Some have argued that failing to fix Puerto Rico’s federal funding formula will cost Washington more in the long run, since Puerto Rico residents can easily resettle with family members on the mainland, where health care is much pricier.
But Park questions that theory.
“There’s always been arguments about whether people will migrate based on taxes or the amount of benefits provided in various safety net programs, and a lot of literature shows that generally isn’t the case.”
For Ricardo Rivera, who oversees reimbursement payments as the head of the health insurance administration, the burden of not being able to pay hospitals and physicians weighs heavily. But it’s also what gets him out of bed each morning.
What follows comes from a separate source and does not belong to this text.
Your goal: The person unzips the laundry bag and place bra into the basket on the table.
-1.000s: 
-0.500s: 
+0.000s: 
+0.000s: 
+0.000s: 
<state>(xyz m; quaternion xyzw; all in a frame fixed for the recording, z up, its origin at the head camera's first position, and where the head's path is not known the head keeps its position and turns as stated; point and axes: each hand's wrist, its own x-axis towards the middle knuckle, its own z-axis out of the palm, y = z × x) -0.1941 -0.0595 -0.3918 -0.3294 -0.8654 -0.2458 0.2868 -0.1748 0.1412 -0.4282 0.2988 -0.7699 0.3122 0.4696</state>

“I will not rest until every physician, every hospital gets paid. And if I have to do it little by little and it will take me one year or one year and a half, we will find a way to do it,” he said. “We will not rest until the physicians and the hospitals get paid for the work that they have done.”
In the meantime, despite the uncertainty of receiving the $200,000 owed him, Sosa refuses to turn away his patients.
“[I] don’t have the heart to not give service,” he said.
Jonathan Betz contributed to this report.